[Task item]: Skip the images and print the listing exactly.

########

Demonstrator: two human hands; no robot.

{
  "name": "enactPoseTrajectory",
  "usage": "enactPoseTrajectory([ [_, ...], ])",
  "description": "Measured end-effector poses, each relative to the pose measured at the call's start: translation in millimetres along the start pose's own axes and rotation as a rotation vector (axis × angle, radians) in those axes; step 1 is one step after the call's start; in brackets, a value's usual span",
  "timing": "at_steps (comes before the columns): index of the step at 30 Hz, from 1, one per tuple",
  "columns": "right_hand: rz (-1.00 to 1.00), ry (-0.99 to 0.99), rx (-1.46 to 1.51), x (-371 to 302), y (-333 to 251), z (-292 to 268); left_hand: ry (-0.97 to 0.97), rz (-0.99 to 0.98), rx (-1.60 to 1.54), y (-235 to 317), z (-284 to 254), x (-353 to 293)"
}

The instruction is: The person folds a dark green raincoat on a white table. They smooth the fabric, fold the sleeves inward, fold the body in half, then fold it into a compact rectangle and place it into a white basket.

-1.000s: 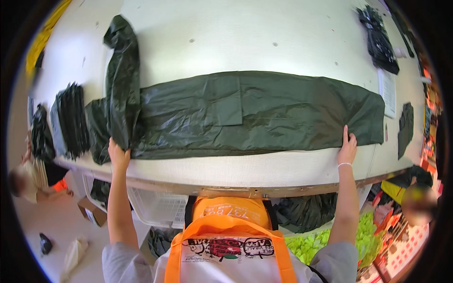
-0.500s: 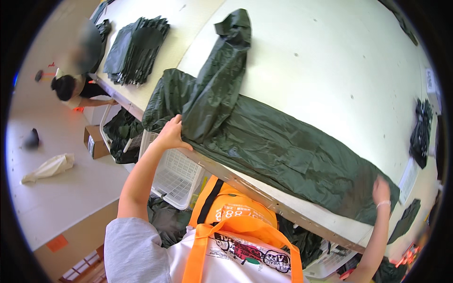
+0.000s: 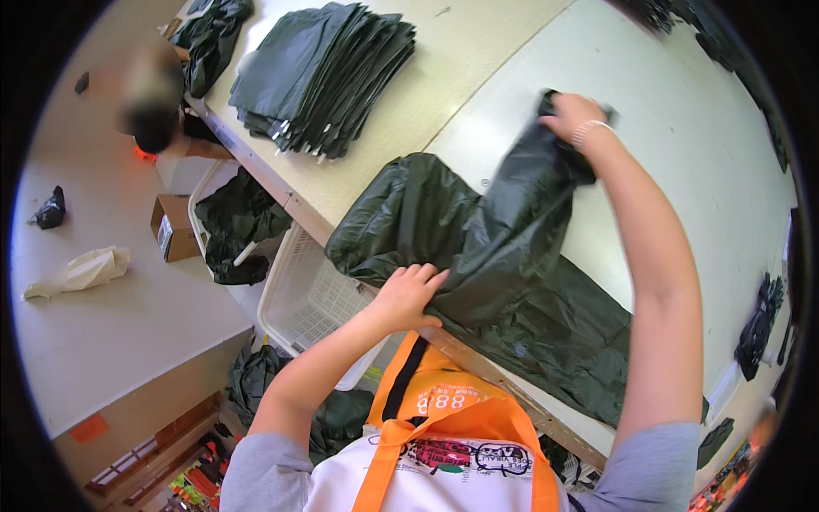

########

[Output of the exercise]:
Demonstrator: two human hands; no robot.

{
  "name": "enactPoseTrajectory",
  "usage": "enactPoseTrajectory([ [_, ...], ])",
  "description": "Measured end-effector poses, each relative to the pose measured at the call's start: translation in millimetres along the start pose's own axes and rotation as a rotation vector (axis × angle, radians) in those axes; step 1 is one step after the call's start; in brackets, a value's usual span",
  "timing": "at_steps (comes before the columns): index of the step at 30 Hz, from 1, one per tuple",
  "columns": "right_hand: rz (-1.00 to 1.00), ry (-0.99 to 0.99), rx (-1.46 to 1.51), x (-371 to 302), y (-333 to 251), z (-292 to 268); left_hand: ry (-0.97 to 0.97), rz (-0.99 to 0.98), rx (-1.60 to 1.54), y (-235 to 317), z (-284 to 254), x (-353 to 293)"
}

The instruction is: The person folds a dark green raincoat on a white table. They smooth the fabric, fold the sleeves inward, fold the body in half, then fold it into a compact rectangle and place it into a white basket.

-1.000s: 
-0.500s: 
+0.000s: 

The exercise is done, with nothing more to add.